Introduction/Background: Perioperative and trauma-induced coagulopathy considerably contributes to morbidity and mortality. While Rotational Thromboelastometry (ROTEM) remains a cornerstone for viscoelastic coagulation assessment, its operational complexity may limit its utility in emergency and urgent care settings. The Quantra Hemostasis System, a fully automated and ultrasound-based alternative, offers a streamlined operation with a rapid turnaround time (TAT). This systematic review and meta-analysis seeks to evaluate the correlation between the Quantra system and ROTEM in assessing key coagulation parameters in surgical and trauma populations.

Methods: A systematic review and meta-analysis were conducted as per PRISMA guidelines. PubMed, Google Scholar, and the Cochrane Library were searched for prospective observational studies comparing Quantra and ROTEM in the context of viscoelastic hemostatic testing. Two reviewers independently conducted data extraction and quality assessment. A total of 367 articles were screened, of which eight prospective studies comprising 631 participants met the inclusion criteria and were subsequently included in the meta-analysis. The correlation between the following outcome pairs was analysed: Quantra clot stiffness and ROTEM EXTEM, Quantra clot time and ROTEM INTEM, Quantra fibrinogen contribution and ROTEM FIBTEM, and Quantra platelet contribution and ROTEM platelet-attributable shear modulus. Pooled Pearson correlation coefficients (r) and corresponding 95% confidence intervals (95% CI) were calculated using a random-effects model with inverse variance weighting. Fisher's z-transformation was applied to normalise data, with results back-transformed for interpretation. A two-tailed p-value of <0.01 was considered statistically significant.

Results: Across the 8 included studies, the pooled Pearson correlation coefficients demonstrated a strong positive correlation for multiple parameters: Quantra clot stiffness, fibrinogen contribution, platelet contribution, and ROTEM external temogram (r = 0.91, 95% CI: 0.87–0.94, p = <0.01), ROTEM fibrinogen temogram (r = 0.89, 95% CI: 0.85 — 0.92, p = <0.01), ROTEM Platelet-attributable-shear modulus (r = 0.81, 95% CI: 0.53 – 0.93, p <0.01), respectively. A moderately strong correlation was observed between Quantra clot time and ROTEM intrinsic temogram clotting time (r = 0.74, 95% CI: 0.63–0.83, p = <0.01). All correlations were statistically significant (p < 0.01).

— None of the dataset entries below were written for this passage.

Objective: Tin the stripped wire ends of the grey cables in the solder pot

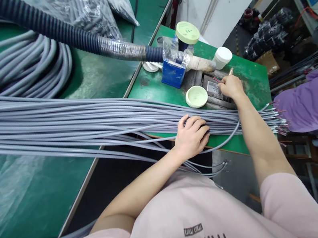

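Observation:
A thick bundle of grey cables (110, 119) runs from the left across to the right end of the green bench. My left hand (190, 136) lies on top of this bundle with its fingers spread over the cables. My right hand (232, 86) is closed in a pinch on a grey cable, which curves up from the bundle behind my forearm. Thin red and dark wires (217, 80) stick out from its fingers, above a small metal pot with a shiny silver surface (213, 87). A tan stick end (231, 71) shows just behind that hand.
A corrugated hose (72, 36) ends over a blue box (173, 74). Around the pot stand an open pale-green tub (196, 97), a white tub (222, 57) and a lidded jar (187, 33). Coiled cables (43, 69) lie left. A person's purple sleeve (317, 98) is at right.

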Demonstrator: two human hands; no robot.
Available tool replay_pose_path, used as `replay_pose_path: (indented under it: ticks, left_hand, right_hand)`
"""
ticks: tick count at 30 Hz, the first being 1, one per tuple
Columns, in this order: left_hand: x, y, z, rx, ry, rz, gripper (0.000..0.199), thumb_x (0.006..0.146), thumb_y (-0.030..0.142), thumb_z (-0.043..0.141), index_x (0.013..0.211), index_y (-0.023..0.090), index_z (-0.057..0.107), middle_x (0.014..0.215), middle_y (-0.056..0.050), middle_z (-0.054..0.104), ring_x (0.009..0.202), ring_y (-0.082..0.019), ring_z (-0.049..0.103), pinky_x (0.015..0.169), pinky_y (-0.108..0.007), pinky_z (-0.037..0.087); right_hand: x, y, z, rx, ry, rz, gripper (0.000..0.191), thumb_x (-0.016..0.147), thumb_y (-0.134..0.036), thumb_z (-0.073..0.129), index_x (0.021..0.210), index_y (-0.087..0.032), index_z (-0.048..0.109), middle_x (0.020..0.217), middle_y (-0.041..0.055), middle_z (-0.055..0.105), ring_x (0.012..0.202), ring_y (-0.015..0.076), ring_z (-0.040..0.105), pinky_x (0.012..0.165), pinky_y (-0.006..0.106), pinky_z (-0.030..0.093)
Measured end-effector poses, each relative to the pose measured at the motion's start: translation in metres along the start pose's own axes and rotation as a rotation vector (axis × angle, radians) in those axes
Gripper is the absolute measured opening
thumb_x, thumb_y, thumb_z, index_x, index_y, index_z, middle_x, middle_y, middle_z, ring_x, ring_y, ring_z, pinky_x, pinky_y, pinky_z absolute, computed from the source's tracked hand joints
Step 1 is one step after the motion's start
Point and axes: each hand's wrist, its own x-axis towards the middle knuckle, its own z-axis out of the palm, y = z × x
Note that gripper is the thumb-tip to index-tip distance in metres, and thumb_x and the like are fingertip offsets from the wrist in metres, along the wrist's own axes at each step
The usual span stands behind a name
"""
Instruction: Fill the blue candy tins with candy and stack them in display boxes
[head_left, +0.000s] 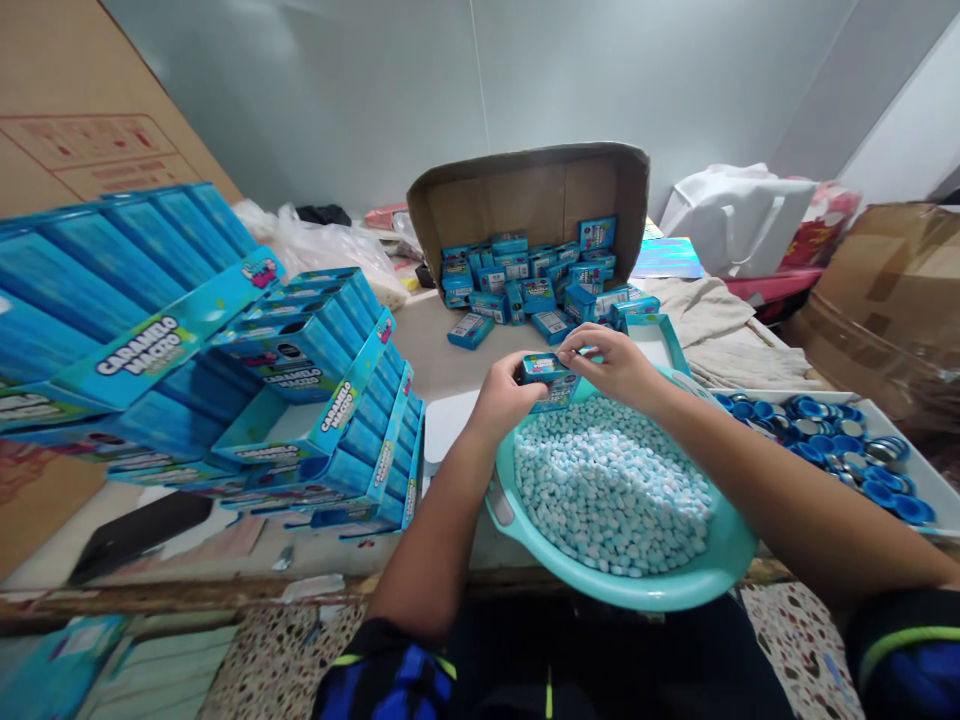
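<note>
My left hand [501,398] is wrapped round a small blue candy box [556,391], holding it up over the far left rim of a turquoise basin [637,592]. At the box's top right corner, the fingers of my right hand [611,362] are pinched together against its edge. Whether they grip a flap there is too small to make out. Pale blue and white candies [611,490] are heaped in the basin below both hands. Just behind the right hand sits an open blue display tray [679,345] with a white inside.
Blue display boxes [330,400] are stacked high on the left. A tipped cardboard carton [525,165] spills small blue boxes [536,292] at the back. On the right lie a white tray [926,455] of blue-rimmed lids, a cloth [712,315] and a large carton [889,290].
</note>
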Motion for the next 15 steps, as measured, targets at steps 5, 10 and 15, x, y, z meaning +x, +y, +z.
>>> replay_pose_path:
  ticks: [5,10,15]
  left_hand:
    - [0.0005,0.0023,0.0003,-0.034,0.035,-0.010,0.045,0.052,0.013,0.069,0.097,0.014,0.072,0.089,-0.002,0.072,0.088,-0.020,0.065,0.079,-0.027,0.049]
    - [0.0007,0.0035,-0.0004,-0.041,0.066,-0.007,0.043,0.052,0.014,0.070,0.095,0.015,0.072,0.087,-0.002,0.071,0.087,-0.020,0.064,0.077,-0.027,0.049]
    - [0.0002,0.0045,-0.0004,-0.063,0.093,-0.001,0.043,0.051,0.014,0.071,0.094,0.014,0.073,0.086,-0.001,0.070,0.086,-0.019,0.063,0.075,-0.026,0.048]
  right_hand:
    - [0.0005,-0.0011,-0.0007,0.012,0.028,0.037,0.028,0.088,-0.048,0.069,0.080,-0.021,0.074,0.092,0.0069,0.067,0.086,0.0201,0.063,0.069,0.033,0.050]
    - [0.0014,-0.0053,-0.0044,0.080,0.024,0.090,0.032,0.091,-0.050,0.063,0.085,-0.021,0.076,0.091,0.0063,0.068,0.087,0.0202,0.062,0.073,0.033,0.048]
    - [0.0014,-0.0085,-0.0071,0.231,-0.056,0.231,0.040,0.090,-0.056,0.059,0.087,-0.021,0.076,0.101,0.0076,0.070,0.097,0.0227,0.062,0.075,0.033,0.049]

Conclusion: The Quantra Hemostasis System demonstrates strong and statistically significant correlations with ROTEM across key coagulation parameters, supporting its reliability as a point-of-care tool. Its ease of use, closed-cartridge design, and rapid result availability make it an efficient and viable alternative to traditional systems such as ROTEM for monitoring coagulation function in perioperative settings.